● Work task: The listing below must be reproduced in full, exactly as written.

[Data block Boundary: Start]

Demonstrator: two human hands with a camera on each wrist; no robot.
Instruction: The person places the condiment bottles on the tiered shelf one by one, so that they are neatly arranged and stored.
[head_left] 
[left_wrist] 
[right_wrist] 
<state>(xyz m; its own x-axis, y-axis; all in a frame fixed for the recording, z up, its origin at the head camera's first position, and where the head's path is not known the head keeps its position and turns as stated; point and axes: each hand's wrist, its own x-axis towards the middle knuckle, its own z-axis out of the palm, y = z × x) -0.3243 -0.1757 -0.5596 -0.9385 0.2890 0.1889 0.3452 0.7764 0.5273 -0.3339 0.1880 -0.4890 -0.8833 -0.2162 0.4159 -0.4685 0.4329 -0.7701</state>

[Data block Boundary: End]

● Answer:
Demonstrator: two human hands with a camera on each wrist; no robot.
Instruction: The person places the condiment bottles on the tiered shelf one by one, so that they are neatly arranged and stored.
[head_left] 
[left_wrist] 
[right_wrist] 
<state>(xyz m; its own x-axis, y-axis; all in a frame fixed for the recording, z up, its origin at the head camera's first position, and where the head's path is not known the head keeps its position and turns as stated; point and axes: each hand's wrist, its own x-axis towards the middle knuckle, its own z-axis out of the palm, y = z × x) -0.3243 -0.1757 -0.5596 -0.9385 0.2890 0.1889 0.3452 0.7764 0.5273 -0.3339 0.1880 -0.4890 -0.8833 -0.2162 0.4159 -0.4685 0.4329 -0.7701</state>

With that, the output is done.